Starting at the line that contains "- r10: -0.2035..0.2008" and ending at the line that contains "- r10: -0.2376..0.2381", the lines below are to be given again exactly, with nothing added.

(Saved data entries)
------------------------------------------------

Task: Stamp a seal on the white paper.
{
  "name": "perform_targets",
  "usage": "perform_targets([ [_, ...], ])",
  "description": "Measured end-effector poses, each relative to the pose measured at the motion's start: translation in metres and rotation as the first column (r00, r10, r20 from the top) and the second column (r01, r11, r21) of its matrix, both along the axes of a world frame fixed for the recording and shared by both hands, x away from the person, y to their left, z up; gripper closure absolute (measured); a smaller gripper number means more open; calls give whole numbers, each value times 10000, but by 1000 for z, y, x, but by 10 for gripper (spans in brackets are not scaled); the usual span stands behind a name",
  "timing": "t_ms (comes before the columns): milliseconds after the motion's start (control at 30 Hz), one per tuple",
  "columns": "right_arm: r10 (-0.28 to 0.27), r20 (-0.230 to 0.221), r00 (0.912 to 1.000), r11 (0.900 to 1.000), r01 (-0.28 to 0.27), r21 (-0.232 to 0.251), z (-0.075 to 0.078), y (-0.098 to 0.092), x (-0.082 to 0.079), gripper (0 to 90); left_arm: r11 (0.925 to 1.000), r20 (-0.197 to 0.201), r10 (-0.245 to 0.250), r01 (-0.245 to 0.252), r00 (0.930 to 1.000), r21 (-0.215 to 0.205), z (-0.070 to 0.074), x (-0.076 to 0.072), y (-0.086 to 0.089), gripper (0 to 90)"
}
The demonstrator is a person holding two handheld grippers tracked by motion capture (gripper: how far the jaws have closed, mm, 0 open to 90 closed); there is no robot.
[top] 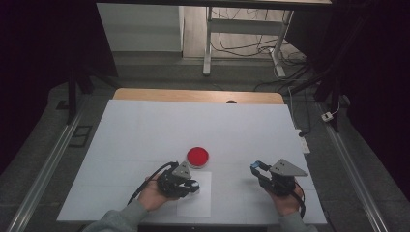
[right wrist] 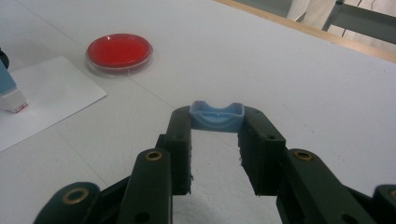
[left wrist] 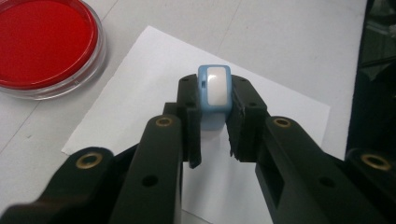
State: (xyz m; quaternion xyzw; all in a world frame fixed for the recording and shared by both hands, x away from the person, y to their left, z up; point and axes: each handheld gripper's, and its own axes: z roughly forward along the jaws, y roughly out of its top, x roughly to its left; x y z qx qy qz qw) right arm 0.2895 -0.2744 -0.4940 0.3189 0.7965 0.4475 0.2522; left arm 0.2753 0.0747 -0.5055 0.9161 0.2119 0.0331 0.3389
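Note:
My left gripper (left wrist: 214,95) is shut on a small blue stamp with a white face (left wrist: 215,86). It holds the stamp over a white sheet of paper (left wrist: 149,74). In the right gripper view the stamp (right wrist: 10,95) stands with its reddish end down on the paper (right wrist: 56,91). My right gripper (right wrist: 217,122) is shut on a blue cap (right wrist: 217,116), held just above the table. A round red ink pad (top: 197,156) lies just beyond the left gripper (top: 192,185). The right gripper (top: 257,169) is off to the right of the pad.
A white cover (top: 145,130) lies over the table, with a wooden strip (top: 193,95) bare at the far edge. Metal rails run along both sides on the floor. A desk frame and cables (top: 241,46) stand beyond the table.

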Motion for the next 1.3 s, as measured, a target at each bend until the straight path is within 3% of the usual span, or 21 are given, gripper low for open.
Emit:
perform_targets([
  [433, -4, 21, 10000, 10000, 4, 35, 0, 0, -1, 651, 9988, 283, -20, 6, 9996, 480, 2, -5, -5, 764],
  [1300, 1, 47, 10000, 10000, -1, 33, 1, 0, -1, 651, 9986, 439, 83, -106, 9990, 516, 0, -8, -6, 765],
])
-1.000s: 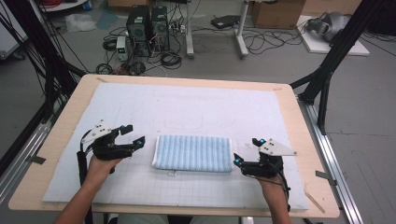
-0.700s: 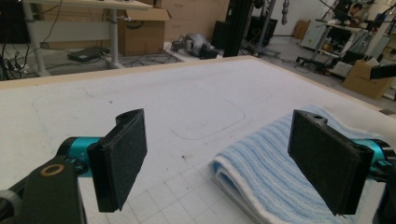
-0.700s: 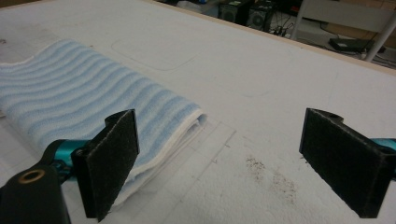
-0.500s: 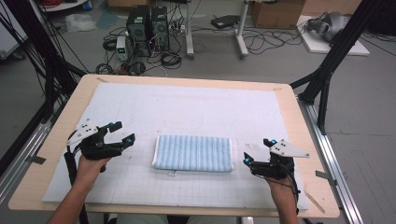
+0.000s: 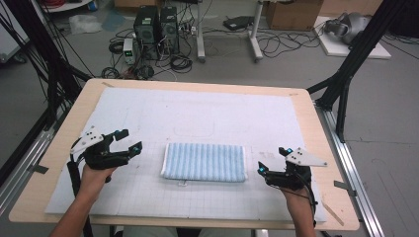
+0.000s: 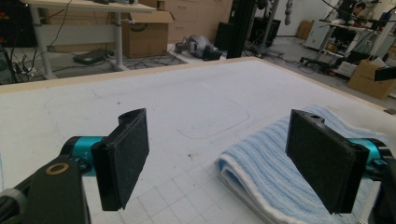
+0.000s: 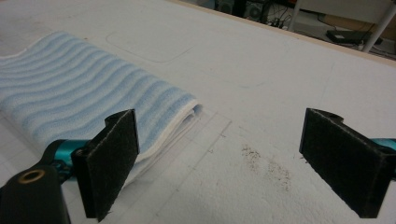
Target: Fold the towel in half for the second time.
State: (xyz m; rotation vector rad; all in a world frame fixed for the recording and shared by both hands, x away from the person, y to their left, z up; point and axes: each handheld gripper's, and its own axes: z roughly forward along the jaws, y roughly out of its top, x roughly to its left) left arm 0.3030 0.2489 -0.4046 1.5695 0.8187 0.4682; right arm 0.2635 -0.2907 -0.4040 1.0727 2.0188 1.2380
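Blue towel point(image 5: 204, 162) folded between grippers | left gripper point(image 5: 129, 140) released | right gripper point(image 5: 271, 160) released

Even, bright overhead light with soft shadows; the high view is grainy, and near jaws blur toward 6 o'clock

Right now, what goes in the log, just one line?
towel: folded, flat on mat | left tongs: open, beside towel | right tongs: open, beside towel

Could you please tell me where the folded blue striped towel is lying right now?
In the high view, the folded towel lies flat on the white mat, near the front edge, between the left tongs and the right tongs, touching neither.
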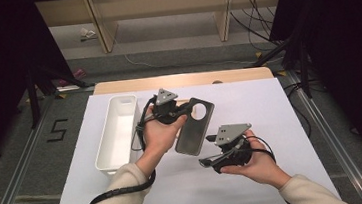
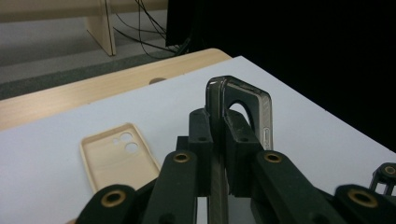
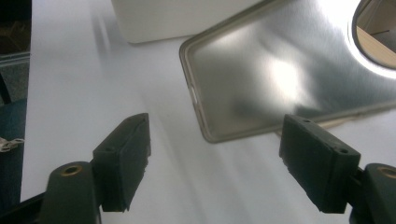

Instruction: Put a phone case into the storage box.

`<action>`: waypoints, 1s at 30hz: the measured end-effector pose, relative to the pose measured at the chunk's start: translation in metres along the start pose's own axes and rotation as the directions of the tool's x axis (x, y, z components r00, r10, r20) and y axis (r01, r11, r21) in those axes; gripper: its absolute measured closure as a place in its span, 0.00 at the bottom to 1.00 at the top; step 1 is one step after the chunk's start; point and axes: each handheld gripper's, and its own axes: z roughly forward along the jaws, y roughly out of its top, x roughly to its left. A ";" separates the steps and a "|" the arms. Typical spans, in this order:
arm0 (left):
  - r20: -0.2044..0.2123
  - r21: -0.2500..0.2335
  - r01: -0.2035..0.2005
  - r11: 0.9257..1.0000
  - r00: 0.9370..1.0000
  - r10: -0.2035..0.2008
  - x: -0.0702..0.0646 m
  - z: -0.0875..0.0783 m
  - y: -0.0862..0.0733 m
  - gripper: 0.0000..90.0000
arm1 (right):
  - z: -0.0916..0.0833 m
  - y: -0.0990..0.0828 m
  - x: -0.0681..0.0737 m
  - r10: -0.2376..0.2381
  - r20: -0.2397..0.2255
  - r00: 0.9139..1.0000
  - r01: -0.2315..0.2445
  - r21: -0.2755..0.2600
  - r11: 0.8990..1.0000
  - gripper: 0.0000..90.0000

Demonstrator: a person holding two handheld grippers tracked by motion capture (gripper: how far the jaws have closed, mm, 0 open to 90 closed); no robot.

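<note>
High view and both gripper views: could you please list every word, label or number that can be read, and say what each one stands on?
"5": black tape strips on the grey floor left of the table, in the high view.
The grey phone case, the beige phone case, the white bin and both grippers carry no readable text.

open jaws before grey phone case
</note>
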 end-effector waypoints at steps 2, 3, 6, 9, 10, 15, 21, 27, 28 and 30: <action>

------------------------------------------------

#### Exercise result
  - r10: -0.2035..0.2008
  - x: -0.0702..0.0646 m
  - z: -0.0875..0.0783 m
  - y: -0.0862..0.0733 m
  - gripper: 0.0000..90.0000
arm1 (right):
  - z: -0.0916..0.0833 m
  - y: -0.0990..0.0828 m
  - x: -0.0681..0.0737 m
  - r10: -0.2376..0.2381

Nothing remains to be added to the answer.